Mask requirements changed, flight routes have been taken away and added in some areas, new airlines have been introduced, and some airlines are even trying to merge. There have been issues with canceled flights recently, and it doesn’t look like that’s going to change any time soon.
A pilot shortage is causing many major airlines to cancel flights, according to Spectrum News 13. For example, over the last seven days, Tampa International Airport had 55 canceled flights, which is slightly higher than average, according to a spokesperson from the airport.
Southwest, Delta, and American Airlines are cutting some flights due to staffing issues. Southwest has canceled the most, cutting nearly 20,000 flights, according to according to a report from The Dallas Morning News says NBC News. They also say U.S. airlines are trying to hire at least 12,00 pilots combined this year.
“The pilot shortage for the industry is real, and most airlines are simply not going to be able to realize their capacity plans because there simply aren’t enough pilots, at least not for the next five-plus years,” United Airlines CEO Scott Kirby said on a quarterly earnings call in April, according to NBC News.
Delta also just said it was canceling 100 daily flights from July 1st through August 7th in the United States and Latin America.
Smaller airlines and routes appear to be suffering the most from the shortage. For example, SkyWest Airlines said it had lost 5% of its pilots to larger carriers, according to NBC News. “We have a very serious problem. Delta, United, American — they’re parking regional jets and picking the most profitable routes.

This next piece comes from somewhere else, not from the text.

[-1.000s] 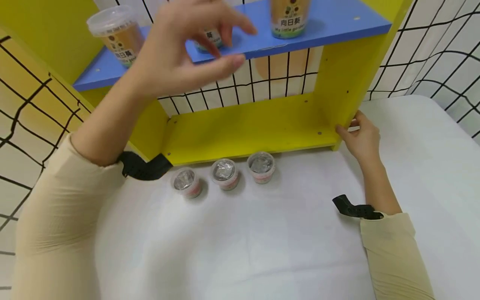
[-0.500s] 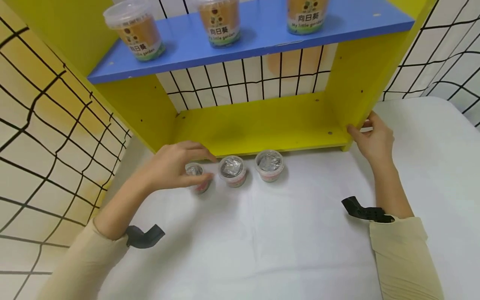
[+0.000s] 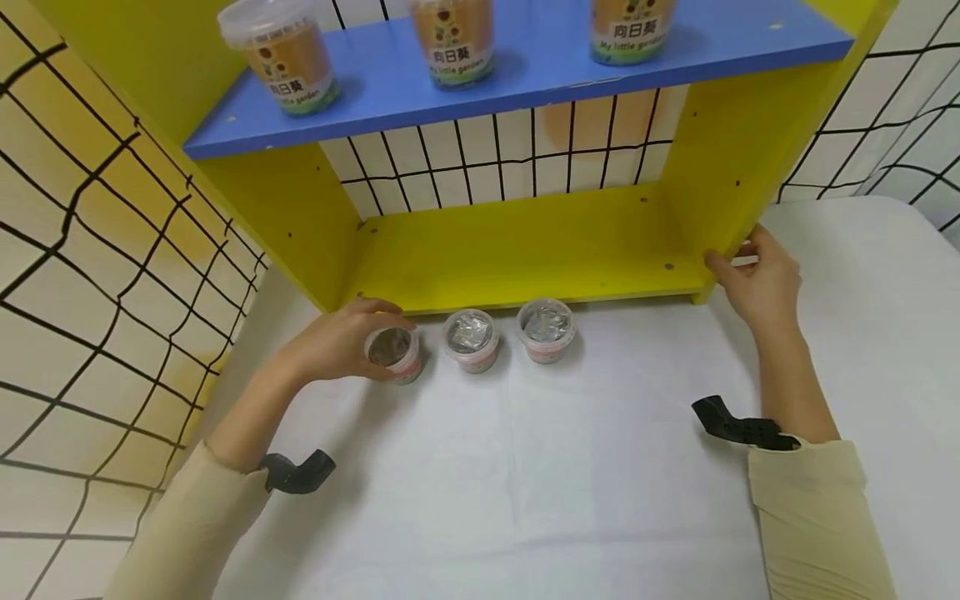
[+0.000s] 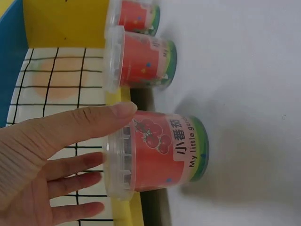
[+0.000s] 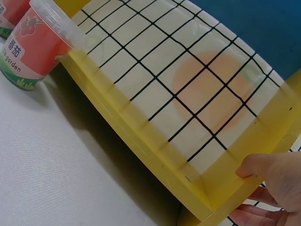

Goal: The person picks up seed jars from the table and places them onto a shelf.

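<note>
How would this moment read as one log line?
left hand: at rim of leftmost red cup; right hand: grips yellow side panel; three orange cups: on blue shelf

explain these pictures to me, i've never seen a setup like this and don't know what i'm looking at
There's no machine here, just a person's two bare hands. The big picture comes from a camera worn on the head, looking forward and down. The two smaller ones come from cameras on the left and right wrists, each watching its own hand.

On the white surface stand three small lidded cups in front of a yellow shelf unit. Three taller cups stand on its blue shelf.

The left hand is around the leftmost small cup, its thumb at the lid; whether it grips firmly is hard to tell. The right hand holds the edge of the unit's right side.
</note>
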### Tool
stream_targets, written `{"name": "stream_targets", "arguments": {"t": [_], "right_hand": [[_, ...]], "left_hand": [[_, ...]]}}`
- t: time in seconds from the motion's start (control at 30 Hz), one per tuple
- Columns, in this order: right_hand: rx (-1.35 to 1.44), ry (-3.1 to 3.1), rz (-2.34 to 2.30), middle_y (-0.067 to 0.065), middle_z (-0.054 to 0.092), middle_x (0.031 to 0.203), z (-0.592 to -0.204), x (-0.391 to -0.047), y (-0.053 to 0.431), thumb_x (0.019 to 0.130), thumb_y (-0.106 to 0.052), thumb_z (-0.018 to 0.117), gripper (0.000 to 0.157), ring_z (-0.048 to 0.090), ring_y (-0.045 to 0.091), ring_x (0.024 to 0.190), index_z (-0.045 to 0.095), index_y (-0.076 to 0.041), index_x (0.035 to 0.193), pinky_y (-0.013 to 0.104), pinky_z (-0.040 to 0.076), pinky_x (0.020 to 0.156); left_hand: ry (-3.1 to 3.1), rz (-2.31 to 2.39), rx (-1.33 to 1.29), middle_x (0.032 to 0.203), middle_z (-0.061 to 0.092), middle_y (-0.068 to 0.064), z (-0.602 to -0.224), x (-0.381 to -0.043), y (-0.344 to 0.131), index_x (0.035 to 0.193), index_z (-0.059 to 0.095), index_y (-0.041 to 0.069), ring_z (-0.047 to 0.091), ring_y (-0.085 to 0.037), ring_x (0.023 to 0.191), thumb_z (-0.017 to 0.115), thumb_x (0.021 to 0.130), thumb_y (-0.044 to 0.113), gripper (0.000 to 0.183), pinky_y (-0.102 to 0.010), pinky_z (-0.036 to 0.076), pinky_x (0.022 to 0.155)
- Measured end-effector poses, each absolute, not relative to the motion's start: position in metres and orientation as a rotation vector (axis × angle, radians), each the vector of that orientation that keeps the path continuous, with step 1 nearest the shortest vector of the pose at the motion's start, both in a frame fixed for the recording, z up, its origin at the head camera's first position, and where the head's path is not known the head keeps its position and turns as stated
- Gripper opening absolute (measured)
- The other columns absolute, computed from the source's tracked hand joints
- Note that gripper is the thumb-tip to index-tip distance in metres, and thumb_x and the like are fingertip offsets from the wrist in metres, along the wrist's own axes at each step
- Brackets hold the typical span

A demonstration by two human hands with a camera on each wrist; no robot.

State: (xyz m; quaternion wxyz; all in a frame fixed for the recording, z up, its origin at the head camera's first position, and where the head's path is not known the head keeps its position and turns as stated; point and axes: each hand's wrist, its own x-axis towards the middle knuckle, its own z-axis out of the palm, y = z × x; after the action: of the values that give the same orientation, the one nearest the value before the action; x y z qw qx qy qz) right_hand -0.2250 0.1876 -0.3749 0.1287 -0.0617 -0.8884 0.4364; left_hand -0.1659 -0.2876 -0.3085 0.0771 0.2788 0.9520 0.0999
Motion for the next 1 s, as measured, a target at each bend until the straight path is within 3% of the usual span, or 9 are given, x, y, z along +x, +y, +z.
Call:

Everyone else is getting smaller or no service,” said Kit Darby, the president of KitDarby.com Aviation Consulting.
Commercial airline pilot Jim Shillings says the cancelations usually start with weather delays but then turn into bigger issues as there are not enough pilots in rotation, according to Spectrum News 13. He also said that he thinks the long training process, amount of pilots retiring during the pandemic, and expensive startup costs are contributing to the shortage.
The pilot union for American Airlines says that some airlines were encouraging pilots to retire early during the pandemic so that they could cut costs when less people were traveling by air, according to Spectrum News 13.